Set down the lines below exactly as they stand, please. Go from the first through the one containing "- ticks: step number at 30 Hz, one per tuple".

'''

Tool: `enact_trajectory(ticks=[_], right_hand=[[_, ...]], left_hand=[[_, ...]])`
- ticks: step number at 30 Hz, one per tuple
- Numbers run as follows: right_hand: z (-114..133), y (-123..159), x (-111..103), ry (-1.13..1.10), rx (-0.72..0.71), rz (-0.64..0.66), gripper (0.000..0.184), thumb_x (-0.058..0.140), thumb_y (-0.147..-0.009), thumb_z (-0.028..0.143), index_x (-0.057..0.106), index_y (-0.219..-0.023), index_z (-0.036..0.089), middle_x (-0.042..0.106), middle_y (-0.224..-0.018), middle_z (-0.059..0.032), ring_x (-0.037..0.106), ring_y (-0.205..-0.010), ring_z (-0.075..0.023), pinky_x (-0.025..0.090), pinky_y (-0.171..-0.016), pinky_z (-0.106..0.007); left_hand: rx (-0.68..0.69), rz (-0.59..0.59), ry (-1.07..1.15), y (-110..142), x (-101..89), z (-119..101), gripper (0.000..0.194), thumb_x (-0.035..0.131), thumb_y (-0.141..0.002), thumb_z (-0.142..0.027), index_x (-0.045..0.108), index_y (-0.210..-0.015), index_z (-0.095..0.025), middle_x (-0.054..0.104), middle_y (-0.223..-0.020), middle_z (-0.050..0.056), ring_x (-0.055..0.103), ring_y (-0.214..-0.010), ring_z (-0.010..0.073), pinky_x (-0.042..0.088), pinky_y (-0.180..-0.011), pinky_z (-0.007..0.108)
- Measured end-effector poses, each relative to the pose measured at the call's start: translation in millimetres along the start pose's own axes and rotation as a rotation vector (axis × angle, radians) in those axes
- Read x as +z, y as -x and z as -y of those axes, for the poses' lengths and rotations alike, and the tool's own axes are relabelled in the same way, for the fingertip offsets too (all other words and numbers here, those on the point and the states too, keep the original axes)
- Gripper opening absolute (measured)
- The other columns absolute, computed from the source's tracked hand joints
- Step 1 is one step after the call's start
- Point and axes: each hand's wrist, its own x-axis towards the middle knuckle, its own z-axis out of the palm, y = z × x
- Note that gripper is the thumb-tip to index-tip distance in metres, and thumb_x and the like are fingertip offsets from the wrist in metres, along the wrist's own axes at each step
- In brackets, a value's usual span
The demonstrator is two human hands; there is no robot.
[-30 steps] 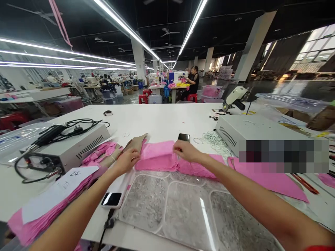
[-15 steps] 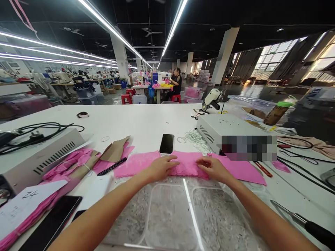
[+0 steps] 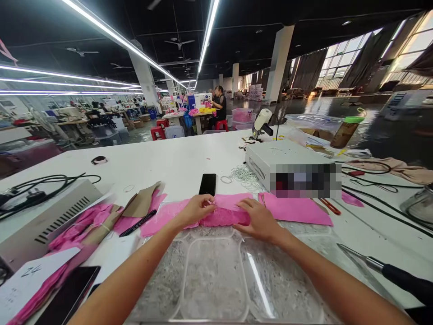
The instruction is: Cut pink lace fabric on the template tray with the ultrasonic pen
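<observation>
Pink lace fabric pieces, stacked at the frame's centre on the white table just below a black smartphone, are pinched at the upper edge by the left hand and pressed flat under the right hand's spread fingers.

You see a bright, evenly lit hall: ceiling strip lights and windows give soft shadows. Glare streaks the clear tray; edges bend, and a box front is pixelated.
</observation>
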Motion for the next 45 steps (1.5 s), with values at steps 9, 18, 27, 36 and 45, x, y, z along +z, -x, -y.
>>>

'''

▸ **Output**
Tool: `enact_trajectory(ticks=[_], right_hand=[[_, ...]], left_hand=[[_, ...]])`
- ticks: step number at 30 Hz, one per tuple

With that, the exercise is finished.